#### [INSTRUCTIONS FOR THE TASK]
Lift out, unaltered, the lines of the material below between the line holding "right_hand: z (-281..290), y" and the line holding "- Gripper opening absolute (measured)", counting both.

#### [DATA IN THIS EXERCISE]

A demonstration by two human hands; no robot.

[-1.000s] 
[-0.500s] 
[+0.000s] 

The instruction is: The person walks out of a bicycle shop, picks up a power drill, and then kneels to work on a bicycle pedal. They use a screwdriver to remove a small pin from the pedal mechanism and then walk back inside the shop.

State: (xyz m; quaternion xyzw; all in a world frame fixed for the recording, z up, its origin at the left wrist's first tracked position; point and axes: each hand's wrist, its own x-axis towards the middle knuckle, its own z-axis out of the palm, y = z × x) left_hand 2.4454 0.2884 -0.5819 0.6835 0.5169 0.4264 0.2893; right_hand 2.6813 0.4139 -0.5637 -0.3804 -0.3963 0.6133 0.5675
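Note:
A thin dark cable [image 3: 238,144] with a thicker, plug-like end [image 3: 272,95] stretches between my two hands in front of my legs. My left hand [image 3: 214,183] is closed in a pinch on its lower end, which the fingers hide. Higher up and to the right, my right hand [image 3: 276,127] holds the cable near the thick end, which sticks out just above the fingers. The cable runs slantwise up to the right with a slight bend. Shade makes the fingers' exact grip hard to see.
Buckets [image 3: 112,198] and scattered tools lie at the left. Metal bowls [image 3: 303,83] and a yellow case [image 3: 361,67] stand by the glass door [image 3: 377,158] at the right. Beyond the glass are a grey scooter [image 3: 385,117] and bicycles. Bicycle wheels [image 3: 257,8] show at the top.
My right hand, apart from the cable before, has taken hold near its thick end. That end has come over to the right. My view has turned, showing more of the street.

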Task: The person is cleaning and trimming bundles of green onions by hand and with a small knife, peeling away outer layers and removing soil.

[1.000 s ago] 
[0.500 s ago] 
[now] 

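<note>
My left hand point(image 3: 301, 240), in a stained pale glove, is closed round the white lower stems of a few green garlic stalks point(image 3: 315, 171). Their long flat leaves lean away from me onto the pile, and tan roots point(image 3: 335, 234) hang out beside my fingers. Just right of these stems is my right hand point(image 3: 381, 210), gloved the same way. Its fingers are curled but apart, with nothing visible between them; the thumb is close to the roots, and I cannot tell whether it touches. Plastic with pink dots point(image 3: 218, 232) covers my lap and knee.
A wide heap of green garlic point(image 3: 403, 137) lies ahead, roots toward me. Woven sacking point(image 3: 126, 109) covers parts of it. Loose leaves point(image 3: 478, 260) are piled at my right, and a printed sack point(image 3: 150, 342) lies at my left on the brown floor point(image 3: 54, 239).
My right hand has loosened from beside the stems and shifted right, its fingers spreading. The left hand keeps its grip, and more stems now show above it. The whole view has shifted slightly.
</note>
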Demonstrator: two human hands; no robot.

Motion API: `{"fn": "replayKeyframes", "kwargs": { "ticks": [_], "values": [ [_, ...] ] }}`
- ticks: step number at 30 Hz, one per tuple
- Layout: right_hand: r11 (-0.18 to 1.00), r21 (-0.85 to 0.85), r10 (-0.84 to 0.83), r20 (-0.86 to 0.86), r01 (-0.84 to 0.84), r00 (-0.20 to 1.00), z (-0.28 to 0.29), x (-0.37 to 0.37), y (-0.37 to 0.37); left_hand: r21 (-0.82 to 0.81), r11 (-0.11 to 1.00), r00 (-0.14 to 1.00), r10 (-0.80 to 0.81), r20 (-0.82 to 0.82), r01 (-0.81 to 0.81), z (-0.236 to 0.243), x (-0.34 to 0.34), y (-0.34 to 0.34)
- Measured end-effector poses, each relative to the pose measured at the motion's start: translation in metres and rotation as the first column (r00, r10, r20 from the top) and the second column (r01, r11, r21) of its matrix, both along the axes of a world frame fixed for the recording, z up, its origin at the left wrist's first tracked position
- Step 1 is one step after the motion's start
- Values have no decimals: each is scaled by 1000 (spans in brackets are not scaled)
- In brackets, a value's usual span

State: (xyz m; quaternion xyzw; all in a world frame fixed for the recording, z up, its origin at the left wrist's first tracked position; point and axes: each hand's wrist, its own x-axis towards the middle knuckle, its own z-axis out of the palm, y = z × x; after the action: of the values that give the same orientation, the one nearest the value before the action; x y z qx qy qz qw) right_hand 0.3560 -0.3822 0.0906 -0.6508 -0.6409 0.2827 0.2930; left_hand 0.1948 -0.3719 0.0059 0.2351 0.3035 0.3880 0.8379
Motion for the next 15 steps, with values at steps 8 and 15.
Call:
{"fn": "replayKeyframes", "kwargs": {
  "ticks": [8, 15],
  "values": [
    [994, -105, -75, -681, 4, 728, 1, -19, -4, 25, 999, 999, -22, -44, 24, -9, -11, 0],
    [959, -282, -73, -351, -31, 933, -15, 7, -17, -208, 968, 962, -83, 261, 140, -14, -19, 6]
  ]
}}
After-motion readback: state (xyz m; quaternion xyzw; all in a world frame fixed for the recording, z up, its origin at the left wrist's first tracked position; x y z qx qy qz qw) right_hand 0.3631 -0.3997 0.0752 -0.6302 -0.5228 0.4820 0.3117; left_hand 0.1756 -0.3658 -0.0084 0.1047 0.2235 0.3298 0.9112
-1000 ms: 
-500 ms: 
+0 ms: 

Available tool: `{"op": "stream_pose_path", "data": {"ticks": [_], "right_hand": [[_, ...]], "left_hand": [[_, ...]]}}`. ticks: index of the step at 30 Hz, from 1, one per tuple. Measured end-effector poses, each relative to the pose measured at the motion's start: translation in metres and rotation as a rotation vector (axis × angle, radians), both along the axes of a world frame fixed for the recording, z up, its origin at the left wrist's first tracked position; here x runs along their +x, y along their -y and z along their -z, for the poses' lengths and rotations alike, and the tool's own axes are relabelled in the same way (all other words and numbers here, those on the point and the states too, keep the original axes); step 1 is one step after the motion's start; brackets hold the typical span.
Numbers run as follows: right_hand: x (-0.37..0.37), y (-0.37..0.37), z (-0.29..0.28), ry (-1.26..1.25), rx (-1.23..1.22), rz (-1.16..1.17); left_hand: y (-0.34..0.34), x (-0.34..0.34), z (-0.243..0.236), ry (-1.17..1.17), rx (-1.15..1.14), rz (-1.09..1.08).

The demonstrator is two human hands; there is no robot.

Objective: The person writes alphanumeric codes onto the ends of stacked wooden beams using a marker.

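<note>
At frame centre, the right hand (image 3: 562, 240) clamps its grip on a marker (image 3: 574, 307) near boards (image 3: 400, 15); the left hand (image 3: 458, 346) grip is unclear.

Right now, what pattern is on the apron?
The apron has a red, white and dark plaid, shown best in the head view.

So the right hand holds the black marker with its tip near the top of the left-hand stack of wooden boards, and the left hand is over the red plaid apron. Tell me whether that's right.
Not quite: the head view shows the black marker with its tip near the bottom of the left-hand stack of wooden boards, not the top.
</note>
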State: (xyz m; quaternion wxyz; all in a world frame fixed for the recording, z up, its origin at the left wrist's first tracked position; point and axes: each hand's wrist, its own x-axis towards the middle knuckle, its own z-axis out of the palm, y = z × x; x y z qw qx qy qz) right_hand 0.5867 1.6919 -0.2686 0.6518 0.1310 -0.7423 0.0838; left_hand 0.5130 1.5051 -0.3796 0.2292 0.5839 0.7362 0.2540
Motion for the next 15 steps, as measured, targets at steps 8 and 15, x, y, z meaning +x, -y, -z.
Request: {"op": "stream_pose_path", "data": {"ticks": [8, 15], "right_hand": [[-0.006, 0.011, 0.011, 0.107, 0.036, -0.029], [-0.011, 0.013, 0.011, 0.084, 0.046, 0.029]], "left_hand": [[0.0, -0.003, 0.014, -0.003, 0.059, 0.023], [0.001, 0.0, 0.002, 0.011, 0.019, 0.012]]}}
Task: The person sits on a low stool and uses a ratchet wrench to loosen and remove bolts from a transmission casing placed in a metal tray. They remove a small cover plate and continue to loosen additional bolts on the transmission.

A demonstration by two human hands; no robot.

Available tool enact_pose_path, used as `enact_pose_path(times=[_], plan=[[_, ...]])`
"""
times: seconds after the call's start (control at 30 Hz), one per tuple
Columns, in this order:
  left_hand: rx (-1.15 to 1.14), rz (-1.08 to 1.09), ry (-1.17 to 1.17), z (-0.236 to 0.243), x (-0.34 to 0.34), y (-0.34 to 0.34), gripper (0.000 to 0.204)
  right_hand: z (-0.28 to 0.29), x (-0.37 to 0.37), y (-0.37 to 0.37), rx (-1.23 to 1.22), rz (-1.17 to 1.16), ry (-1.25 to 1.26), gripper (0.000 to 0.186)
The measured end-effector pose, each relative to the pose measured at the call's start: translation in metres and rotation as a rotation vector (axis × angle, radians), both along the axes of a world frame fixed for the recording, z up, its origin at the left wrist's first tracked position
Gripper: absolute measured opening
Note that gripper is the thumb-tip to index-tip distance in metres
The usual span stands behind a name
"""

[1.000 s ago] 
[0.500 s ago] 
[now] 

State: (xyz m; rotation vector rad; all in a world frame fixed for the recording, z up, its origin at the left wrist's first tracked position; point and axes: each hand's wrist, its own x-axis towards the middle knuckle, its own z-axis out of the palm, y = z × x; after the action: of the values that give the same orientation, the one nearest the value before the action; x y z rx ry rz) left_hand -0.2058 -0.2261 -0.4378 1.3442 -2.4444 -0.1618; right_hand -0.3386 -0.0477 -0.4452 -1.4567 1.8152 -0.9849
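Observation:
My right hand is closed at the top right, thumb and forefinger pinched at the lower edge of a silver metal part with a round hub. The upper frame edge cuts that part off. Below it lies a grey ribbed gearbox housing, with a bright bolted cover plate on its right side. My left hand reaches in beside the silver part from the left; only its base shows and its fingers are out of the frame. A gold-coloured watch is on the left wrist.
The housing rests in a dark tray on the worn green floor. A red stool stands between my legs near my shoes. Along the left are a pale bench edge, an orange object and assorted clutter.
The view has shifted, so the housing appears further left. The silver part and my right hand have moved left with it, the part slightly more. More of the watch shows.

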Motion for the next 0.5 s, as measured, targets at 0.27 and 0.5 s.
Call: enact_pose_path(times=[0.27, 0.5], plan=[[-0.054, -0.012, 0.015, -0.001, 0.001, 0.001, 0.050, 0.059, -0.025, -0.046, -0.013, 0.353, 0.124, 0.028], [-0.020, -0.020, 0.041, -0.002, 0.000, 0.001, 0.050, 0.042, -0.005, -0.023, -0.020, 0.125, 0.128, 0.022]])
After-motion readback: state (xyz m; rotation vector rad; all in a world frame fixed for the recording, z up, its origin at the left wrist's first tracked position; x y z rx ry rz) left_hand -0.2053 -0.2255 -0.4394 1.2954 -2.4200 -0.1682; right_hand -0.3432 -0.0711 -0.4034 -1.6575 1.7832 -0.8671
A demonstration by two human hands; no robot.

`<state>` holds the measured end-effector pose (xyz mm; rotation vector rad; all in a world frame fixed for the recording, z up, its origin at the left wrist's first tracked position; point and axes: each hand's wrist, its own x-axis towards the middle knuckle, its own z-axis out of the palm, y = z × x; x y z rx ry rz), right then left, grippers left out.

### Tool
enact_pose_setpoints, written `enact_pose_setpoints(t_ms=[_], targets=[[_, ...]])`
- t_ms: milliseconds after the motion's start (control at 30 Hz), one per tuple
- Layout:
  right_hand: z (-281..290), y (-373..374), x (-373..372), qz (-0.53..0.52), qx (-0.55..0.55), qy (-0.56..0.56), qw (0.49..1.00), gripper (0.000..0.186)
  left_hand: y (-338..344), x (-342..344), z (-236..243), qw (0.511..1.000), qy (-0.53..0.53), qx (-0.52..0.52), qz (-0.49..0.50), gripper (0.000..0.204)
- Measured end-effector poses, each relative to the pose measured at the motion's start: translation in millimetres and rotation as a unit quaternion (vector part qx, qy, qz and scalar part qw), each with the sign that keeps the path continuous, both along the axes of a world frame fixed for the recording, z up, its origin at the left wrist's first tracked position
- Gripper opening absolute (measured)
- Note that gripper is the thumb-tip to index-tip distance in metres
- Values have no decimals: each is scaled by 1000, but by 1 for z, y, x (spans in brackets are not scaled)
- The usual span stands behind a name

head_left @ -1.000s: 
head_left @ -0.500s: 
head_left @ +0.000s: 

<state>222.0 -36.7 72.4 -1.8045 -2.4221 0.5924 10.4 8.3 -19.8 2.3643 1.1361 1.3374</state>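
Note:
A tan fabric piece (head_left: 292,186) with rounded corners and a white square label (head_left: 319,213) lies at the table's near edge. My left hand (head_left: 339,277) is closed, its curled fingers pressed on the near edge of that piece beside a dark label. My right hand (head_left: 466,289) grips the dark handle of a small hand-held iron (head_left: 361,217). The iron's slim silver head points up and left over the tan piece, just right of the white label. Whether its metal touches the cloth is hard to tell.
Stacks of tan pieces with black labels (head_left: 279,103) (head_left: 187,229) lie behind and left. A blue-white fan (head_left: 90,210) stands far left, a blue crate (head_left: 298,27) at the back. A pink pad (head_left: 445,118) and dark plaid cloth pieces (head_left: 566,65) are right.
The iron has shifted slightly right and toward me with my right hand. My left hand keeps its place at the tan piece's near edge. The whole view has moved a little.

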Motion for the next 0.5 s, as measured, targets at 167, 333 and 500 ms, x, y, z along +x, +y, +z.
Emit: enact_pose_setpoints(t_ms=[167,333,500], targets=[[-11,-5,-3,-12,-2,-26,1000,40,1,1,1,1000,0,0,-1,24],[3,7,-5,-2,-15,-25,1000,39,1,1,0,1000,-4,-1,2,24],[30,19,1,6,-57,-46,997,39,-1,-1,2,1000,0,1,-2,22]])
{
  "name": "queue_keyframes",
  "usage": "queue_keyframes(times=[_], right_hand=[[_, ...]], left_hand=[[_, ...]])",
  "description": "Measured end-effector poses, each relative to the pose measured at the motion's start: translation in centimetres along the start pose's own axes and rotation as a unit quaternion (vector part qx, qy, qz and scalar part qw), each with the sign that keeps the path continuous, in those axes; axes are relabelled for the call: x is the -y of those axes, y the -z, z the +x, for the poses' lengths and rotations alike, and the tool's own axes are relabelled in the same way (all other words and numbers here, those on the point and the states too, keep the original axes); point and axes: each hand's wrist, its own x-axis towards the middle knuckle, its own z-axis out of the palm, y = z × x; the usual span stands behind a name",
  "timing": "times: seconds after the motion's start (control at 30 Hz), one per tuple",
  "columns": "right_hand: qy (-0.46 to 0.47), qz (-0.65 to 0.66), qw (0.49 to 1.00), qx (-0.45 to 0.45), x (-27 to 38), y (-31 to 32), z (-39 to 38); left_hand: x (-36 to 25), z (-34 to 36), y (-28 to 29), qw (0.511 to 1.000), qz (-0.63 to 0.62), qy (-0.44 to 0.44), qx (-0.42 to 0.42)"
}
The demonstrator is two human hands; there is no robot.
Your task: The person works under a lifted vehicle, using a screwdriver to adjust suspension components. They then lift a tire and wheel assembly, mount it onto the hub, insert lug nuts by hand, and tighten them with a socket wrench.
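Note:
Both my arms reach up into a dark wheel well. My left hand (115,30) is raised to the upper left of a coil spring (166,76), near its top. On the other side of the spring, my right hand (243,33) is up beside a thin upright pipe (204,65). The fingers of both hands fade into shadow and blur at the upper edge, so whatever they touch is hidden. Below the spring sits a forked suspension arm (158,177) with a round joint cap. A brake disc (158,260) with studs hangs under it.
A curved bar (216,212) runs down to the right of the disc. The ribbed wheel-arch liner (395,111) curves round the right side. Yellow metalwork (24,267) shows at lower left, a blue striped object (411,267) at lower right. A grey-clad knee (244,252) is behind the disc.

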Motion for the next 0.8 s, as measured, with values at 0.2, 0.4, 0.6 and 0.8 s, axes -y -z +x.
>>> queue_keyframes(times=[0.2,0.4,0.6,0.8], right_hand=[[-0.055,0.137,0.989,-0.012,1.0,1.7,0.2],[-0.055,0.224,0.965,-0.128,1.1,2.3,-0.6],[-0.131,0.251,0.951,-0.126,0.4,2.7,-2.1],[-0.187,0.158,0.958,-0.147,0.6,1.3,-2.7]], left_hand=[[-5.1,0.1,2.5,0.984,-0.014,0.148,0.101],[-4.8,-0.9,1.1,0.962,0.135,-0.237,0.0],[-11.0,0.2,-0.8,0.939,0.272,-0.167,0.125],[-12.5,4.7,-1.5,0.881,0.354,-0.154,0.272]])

#### [SOLUTION FOR THIS EXERCISE]
  right_hand: z (-281..290), y (-373..374), x (-373..372), qz (-0.53..0.52), qx (-0.55..0.55), qy (-0.56..0.56), qw (0.49..1.00), gripper (0.000..0.186)
  left_hand: y (-338..344), x (-342..344), z (-236..243), qw (0.511..1.000), qy (-0.53..0.53), qx (-0.52..0.52), qz (-0.49..0.50), gripper (0.000..0.204)
- Measured end-effector poses, each relative to the pose measured at the motion's start: translation in millimetres and rotation as a unit quaternion (vector part qx, qy, qz and scalar part qw), each with the sign that keeps the path continuous, both along the axes of a world frame fixed for the recording, z up, its origin at the left wrist's first tracked position
- Gripper opening absolute (measured)

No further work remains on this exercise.